Guru - Bhagwan, His Secretary & His Bodyguard

Sehnsucht nach dem neuen Menschen

Eine Filmkritik von Peter Gutting

War er ein "Erleuchteter" oder ein Scharlatan mit 96 Rolls-Royce? Ein "Sex-Guru" oder religiöser Erneuerer? Das wird man wohl nie eindeutig klären können. Denn der indische Meditationslehrer Bhagwan Shree Rajneesh provozierte für sein Leben gern und kalkulierte Selbstwidersprüche bewusst ein. Aber sogar für seine Gegner und Feinde blieb der 1990 gestorbene Guru ein Faszinosum. So faszinierend wie der sehenswerte Dokumentarfilm, den die Schweizer Regisseure Sabine Giser und Beat Häner über ihn und zwei seiner ehemaligen Jünger gedreht haben.
Die beiden Schweizer begegnen der heute noch polarisierenden Auseinandersetzung um die Bhagwan-Kommunen im indischen Poona und später im amerikanischen Oregon mit einem verblüffend einfachen Konzept. Sie lassen Sheela Birnstiel, die ehemalige Sekretärin Bhagwans, und Hugh Milne, seinen Leibwächter für sieben Jahre, ihre Sicht der Dinge schildern – in zwei getrennten, berührenden Interviews. Dazwischen schneiden sie Archivmaterial aus der Geschichte Bhagwans und seiner Neo-Sannyasins, wie die orange oder rot gekleideten Anhänger genannt wurden. Dadurch entsteht eine chronologisch aufgebaute Erzählung, die dem Zuschauer viel Raum lässt, sich sein eigenes Bild zu machen.

Bhagwan war Professor für Philosophie und hatte in seinen Vorträgen über neue Meditationstechniken berichtet, als 1971 und vor allem seit 1974 ganze Heerscharen westlicher Jünger auf ihn aufmerksam wurden. Hippies, enttäuschte 68er und Aussteiger aller Art suchten bei ihm einen Lebensentwurf, der schon in den anderen Aufbrüchen der späten 1960er Jahre eine Rolle gespielt hatte. Es ging um eine neue Form des Bewusstseins und des Zusammenlebens – intensiver, friedlicher und freier als man das in den Nachkriegsgesellschaften des Westens gewohnt war, gerade auch in sexueller Hinsicht. Bhagwan war sozusagen der richtige Mann zur richtigen Zeit am richtigen Ort. Er verkörperte die Sehnsucht nach einem neuen Menschen, nach der Synthese aus den spirituellen Erfahrungen des Ostens und dem Materialismus des Westens.
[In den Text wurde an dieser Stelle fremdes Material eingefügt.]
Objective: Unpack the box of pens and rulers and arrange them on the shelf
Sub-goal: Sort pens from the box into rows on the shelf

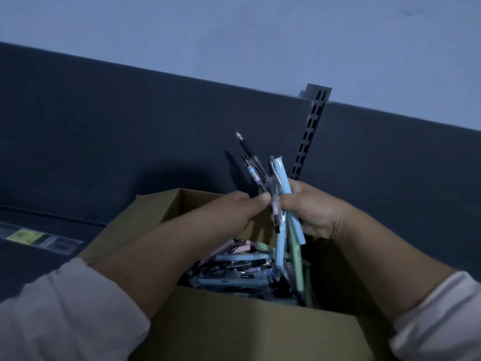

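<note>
A mixed bunch of pens (281,178), pale blue, green and clear-barrelled black, stands fanned out just right of the frame's centre, above the open cardboard box (234,327). The right hand (315,209) has its fingers curled tight round the lower barrels. The left hand (231,211) pinches the dark pens at the bunch's left side, its fingers (260,199) closed on them. In the box below lies a loose heap of more pens (234,267); no rulers can be made out in the dim light. At the left edge runs the shelf (39,217) with its label strip (31,237), and a slotted upright (309,136) rises behind the hands.

The bunch is splayed and uneven, so I judge that a smooth barrel could slide from the grip and drop into the box or past its rim on the way to the shelf.
</note>
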Demonstrator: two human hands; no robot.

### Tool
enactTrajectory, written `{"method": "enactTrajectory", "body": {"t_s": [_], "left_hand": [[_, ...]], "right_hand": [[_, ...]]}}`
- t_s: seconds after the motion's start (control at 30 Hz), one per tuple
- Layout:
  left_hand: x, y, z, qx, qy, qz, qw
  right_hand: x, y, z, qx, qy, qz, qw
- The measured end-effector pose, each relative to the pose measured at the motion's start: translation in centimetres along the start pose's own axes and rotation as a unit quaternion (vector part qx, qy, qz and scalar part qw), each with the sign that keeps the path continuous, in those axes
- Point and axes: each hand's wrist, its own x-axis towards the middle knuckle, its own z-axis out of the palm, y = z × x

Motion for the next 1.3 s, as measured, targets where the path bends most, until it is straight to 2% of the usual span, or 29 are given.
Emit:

Natürlich sind die Schilderungen von Sheela und Hugh subjektiv, aber man merkt beiden schon in den ersten Einstellungen an, dass hier zwei Menschen sprechen, denen es nicht um Rache geht – obwohl sie vielleicht guten Grund dazu hätten. Sheela saß nach ihrem Bruch mit Bhagwan dreieinhalb Jahre im Gefängnis. Hugh geriet in eine tiefe seelische Krise, als er die Kommune verließ. Er unternahm einen Selbstmordversuch und war monatelang in einer psychiatrischen Klinik.

In den sensiblen, zum Teil sehr persönlichen Porträts zeichnet Guru – Bhagwan, His Secretary & His Bodyguard das Bild zweier Menschen, die heute eine innere Beseeltheit ausstrahlen und den Eindruck vermitteln, als hätten sie sowohl die guten wie auch die schmerzlichen Erfahrungen ihres Sannyasin-Daseins in beeindruckender Weise verarbeitet. Sheela baute nach ihrer Haftentlassung in der Schweiz zwei Heime für ältere und behinderte Menschen auf. Hugh wandte sich der Cranio-Sacral-Therapie zu, einer alternativmedizinischen Behandlungsform, die sich aus der Osteopathie entwickelt hat. Er hat darüber ein Standardwerk geschrieben und ist Leiter des von ihm gegründeten Ausbildungsinstituts für Cranio-Sacral-Therapeuten.

Und was wurde aus Bhagwan und seinem geistigen Erbe? Er ging 1987 nach Poona zurück und legte den Namen "Bhagwan" zugunsten von "Osho" ab. In Poona gibt es heute das "Osho Meditation Resort", ein Meditationszentrum mit jährlich 100.000 Besuchern. Und das Werk des umstrittenen Gurus wird sogar vom indischen Premierminister bewundert.